A spokesperson from the ATO told us the tax gap wasn’t calculated solely by extrapolating the results of our random enquiry program. It drew on operational data for specific compliance risk areas. For example, failure by employers to withhold, non‑lodgment of tax returns and non-payment of debts. This was then combined with findings from the random enquiry program.
The Australian Taxation Office (ATO) says that almost $9 billion are lost through people making what it considers to be dodgy claims on their personal tax returns. According to the ATO, 93% of the 9.6 million Australians who file an individual return get it about right but the rest are a problem.Read more
Methodology Is ‘Best Practice’
The spokesperson said the ATO consulted with other tax administrations and worked with the independent expert panel, industry and government stakeholders. The expert panel endorsed the ATO’s methodology, including the statistical validity of the ATO’s estimate. The spokesperson noted that a random enquiry program involves reviewing a sample of tax returns lodged by individuals for a particular year and applying the results to the broader population and that this method is considered best practice for a group of this size.

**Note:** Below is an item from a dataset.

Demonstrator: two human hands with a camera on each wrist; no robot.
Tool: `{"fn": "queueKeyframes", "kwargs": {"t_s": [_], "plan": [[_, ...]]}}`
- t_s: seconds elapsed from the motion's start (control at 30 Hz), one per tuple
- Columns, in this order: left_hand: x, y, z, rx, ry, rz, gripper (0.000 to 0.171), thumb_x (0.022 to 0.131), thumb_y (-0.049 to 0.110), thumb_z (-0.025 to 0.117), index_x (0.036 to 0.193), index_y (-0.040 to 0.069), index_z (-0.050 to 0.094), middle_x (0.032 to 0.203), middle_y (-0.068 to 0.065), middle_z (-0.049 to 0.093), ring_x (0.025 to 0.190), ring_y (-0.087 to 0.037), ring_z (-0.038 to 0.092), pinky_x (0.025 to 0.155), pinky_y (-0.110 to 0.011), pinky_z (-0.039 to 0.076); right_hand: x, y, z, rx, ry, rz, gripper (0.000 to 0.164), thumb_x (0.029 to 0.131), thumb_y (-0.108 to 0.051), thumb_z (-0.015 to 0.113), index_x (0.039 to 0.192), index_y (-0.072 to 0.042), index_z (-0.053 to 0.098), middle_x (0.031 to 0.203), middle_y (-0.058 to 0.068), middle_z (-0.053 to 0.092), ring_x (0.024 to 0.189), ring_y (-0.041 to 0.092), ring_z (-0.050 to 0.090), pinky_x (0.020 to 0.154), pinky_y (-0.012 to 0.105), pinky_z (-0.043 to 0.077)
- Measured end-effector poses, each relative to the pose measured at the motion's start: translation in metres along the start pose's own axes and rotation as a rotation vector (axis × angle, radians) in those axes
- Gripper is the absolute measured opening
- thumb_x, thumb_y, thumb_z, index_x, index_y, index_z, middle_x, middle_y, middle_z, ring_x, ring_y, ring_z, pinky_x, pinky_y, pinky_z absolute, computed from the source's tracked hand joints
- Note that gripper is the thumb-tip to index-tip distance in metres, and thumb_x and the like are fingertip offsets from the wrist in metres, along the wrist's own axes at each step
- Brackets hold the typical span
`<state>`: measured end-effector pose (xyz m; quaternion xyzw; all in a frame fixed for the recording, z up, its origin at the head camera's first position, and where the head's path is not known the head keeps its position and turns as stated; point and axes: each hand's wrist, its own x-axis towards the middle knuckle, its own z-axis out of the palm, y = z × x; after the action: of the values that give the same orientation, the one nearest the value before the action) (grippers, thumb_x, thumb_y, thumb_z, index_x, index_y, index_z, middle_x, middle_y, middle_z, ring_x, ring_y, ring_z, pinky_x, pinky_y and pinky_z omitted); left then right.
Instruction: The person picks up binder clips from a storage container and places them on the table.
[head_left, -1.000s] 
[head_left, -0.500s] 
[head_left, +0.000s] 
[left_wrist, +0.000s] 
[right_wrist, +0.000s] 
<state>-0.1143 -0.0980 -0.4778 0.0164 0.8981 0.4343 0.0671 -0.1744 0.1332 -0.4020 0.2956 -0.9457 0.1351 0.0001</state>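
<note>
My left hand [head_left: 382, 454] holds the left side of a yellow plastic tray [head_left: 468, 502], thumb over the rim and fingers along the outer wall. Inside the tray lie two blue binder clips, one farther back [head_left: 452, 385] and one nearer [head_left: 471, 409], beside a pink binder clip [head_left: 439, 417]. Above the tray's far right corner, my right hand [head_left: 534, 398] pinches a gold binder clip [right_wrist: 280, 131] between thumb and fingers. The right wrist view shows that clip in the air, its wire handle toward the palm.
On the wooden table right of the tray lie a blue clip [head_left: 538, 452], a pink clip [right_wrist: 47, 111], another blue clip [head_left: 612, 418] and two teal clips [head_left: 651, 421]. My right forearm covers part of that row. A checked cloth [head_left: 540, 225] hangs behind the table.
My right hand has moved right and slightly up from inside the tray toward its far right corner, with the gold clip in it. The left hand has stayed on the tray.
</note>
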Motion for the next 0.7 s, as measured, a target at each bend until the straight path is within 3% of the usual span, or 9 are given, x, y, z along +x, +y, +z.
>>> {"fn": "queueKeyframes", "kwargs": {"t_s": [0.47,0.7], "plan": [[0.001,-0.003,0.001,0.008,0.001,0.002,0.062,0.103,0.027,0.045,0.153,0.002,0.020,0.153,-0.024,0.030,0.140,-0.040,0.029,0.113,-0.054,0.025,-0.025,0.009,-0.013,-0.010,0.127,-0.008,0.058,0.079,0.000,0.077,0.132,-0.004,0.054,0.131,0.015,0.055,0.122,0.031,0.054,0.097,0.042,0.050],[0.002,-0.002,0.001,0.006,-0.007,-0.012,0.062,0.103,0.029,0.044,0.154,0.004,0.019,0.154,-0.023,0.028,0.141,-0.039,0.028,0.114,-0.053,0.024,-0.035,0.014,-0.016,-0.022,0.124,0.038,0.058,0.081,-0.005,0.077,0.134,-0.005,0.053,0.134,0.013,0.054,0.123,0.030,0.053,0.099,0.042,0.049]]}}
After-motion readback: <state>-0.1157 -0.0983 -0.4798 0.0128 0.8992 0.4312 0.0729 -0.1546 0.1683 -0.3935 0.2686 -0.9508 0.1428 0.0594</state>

The sample set of returns used by the ATO was stratified based on income and the proportion of agent-prepared returns was representative of the total individuals not in business population. The sample size of Australia’s random enquiry program is proportionally similar or greater, than other comparable countries like the United Kingdom and the USA.
Many Tax Agents Make ‘Avoidable Mistakes’
Looking at tax agents, a group that felt they had been maligned by the ATO’s analysis, the ATO said they are seeing broadly three categories of tax agents:
- Tax agents that apply best practice and have the right processes and checks in place
- By far the largest group are tax agents who are making avoidable mistakes such as not checking records thoroughly enough, not keeping up-to-date with the law, using record keeping exceptions as standard deductions or are the subject of pressure from their clients to generate larger refunds
- a small number of 500 tax agents who fail to meet their obligations. The third group, which is the smallest group, of around 500 higher risk agents. These agents will be an ATO priority over the next four years
Don’t BS The Tax Office
When it comes to work-related expenses the ATO said around half of the adjustments it makes are because the taxpayer had no records, or the records were poor quality and they could not demonstrate how they had worked out their claim.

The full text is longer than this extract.